Complementing design principles with business operational practices will bring more empathy, connection, innovation, and financial returns to any team or company.
Journey to Design
I never thought of myself as a designer by any means (I have little to no artistic ability). I’m a scientist at heart and by trade; I observe, hypothesize, analyze, and experiment. When I graduated college, I didn’t know that a field of “design” existed, nor did I know what it actually was. I stumbled upon the world of design in my first role at Dropbox, accidentally. I was placed on the Design recruiting team, helping to hire world-class (and awesome) folks for our Product Design, Research, Content Design, Brand Studio, and Design Ops teams. As time passed, there was just something that kept piquing my interest, so I started to peek at portfolios, chat with designers during their interviews, and sit through some presentations—and let me tell you, it all blew my mind. I absolutely loved it.
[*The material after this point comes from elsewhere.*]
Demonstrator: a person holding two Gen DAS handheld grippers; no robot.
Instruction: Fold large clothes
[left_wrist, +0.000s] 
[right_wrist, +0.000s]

I began to understand that, fundamentally, design is all about people. It isn’t about “making things look pretty” or about fashion (which I had previously thought). Design identifies what people need. It observes how people use a product and ultimately defines that experience. It uncovers and solves for why people do the things they do (fascinating, right?). And I learned more about the design process: how pure ideas during brainstorming turn into research studies, sketches, user journeys, wireframes, prototypes, testing, evaluating, and eventually, final products. These are products and experiences that touch my life every day. Ever booked an Airbnb and noticed how the process is seamless for the user? Or built IKEA furniture by yourself? Or called an Uber or Lyft and thought about the location of their UI buttons and how they lead to intentional, logical actions? I honestly was astonished (and slightly dumbfounded) that I hadn’t ever noticed any of this before (because good design is simple and intuitive, hence users shouldn’t notice). At its core, design helps businesses solve for people’s needs.
I also met design practitioners from so many different backgrounds and journeys. Each was quirky in their own way, incredibly sharp, and deeply empathetic—and I couldn’t help myself from wanting to be a part of this creative group.